Boilermakers and Barbara's baloney
by
slatepublius
04/16/2008, 10:53 AM #
Ehrenreich actually writes that "boilermakers" are native to her home town of Butte, Montana. This is such transparent nonsense that it reveals the extent to which Barbara remains out of touch with working class Americans, notwithstanding her decades of posturing to the contrary.
The "boilermaker" may be historically THE most common and widely imbibed hard drink of the American working class, particularly among those of Irish, Scots-Irish, German and other European descent -- but by no means always known by that name.
In fact, the most likely way it's been ordered for more than 100 years is as "a shot and a beer" or a "shot and a beer chaser." In the 50s when I was coming of age in a Connecticut factory town and the 60s when I lived in Manhattan, in every "working class" bar with a name like Clancy's or Blarney Stone or my uncles' place, Keenan's Bat and Grill, handily the most ordered drinks by the guys who frequented such places were bottles of beer, a shot of whiskey with a glass of beer, and "7 and 7" (a hi-ball of Seagram's 7 Crown Blended Whiskey and 7-Up). During my own heavy drinking phase in the late 60s, while I favored straight vodka or Canadian Club, when the closest bar was one of the Irish-themed blue collar taverns, I leaned toward a shot and beer myself, rather than appear out of step.
How one consumed the shot and beer was a matter of personal preference. Some downed the shot in one gulp and chased it with the beer. Others mixed the whiskey into the beer and sipped it. Those like me devoted purely to getting drunk fast -- would order a rapid succession of whiskeys to go with a single beer chaser.

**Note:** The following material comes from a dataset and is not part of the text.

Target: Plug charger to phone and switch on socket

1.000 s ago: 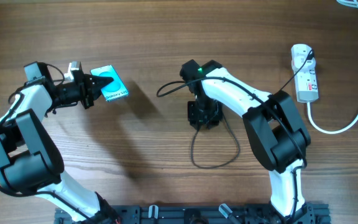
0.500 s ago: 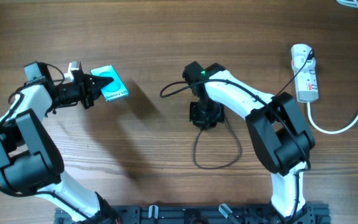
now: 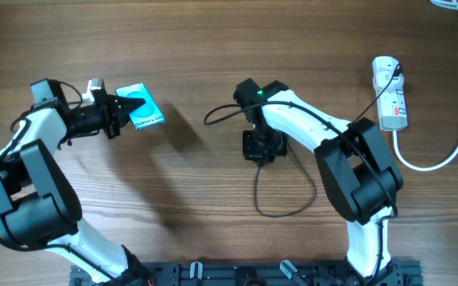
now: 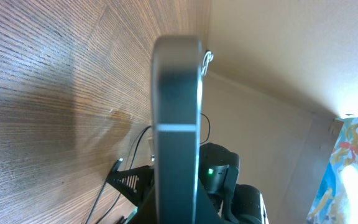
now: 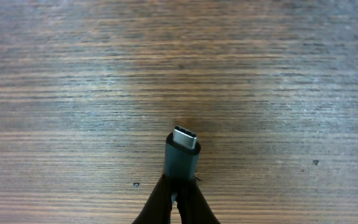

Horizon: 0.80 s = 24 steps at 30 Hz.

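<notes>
My left gripper (image 3: 118,116) is shut on the phone (image 3: 141,107) with the turquoise screen and holds it at the left of the table. In the left wrist view the phone (image 4: 176,124) shows edge-on, dark and upright between the fingers. My right gripper (image 3: 261,149) is at the table's middle, shut on the charger's plug (image 5: 181,152), whose metal tip points away over the wood. The black charger cable (image 3: 285,195) loops below it and runs up right to the white socket (image 3: 391,94).
The thick white lead (image 3: 444,151) curves from the socket off the right edge. The wooden table (image 3: 173,191) lies bare between the two grippers. A black rail runs along the front edge (image 3: 237,274).
My right gripper has shifted slightly right and the cable loop below it has moved right. The left arm and phone have not moved.
</notes>
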Tool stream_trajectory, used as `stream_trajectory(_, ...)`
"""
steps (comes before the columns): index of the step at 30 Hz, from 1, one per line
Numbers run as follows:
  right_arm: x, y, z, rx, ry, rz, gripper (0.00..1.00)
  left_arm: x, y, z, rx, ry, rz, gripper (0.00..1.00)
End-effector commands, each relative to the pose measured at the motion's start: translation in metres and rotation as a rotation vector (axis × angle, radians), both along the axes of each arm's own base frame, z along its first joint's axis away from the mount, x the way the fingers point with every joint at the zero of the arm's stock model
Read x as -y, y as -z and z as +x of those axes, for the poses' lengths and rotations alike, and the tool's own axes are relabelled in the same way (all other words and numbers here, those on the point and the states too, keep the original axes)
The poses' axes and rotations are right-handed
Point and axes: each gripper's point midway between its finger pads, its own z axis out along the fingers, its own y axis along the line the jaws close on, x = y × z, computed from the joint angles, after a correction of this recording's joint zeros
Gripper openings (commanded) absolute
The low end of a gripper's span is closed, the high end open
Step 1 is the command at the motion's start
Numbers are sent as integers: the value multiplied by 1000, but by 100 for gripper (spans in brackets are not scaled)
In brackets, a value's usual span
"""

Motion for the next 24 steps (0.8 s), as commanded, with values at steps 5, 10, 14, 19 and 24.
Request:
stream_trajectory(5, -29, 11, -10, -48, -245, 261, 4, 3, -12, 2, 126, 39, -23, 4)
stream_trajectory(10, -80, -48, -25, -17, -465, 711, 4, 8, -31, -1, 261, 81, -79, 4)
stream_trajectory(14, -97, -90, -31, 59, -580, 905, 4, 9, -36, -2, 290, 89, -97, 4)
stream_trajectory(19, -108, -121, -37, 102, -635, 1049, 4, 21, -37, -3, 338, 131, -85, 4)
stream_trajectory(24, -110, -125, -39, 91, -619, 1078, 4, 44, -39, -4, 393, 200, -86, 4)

Was this a regional thing in New York and New England? No, I recall clearly having no trouble getting the same drink in, among other places, Indianapolis and South bend, Indiana, Chicago, Milwaukee, West Virginia, and Kansas City.
Now as to calling it a "boilermaker," I can't say I know where the name comes from -- but it strikes me as sensible to assume it originally had something to do with the workers who made boilers, not copper miners (although the migration of hard-drinking Irish and others west on the railroads and into the mines would likely have spread the tradition to the far corners of the country).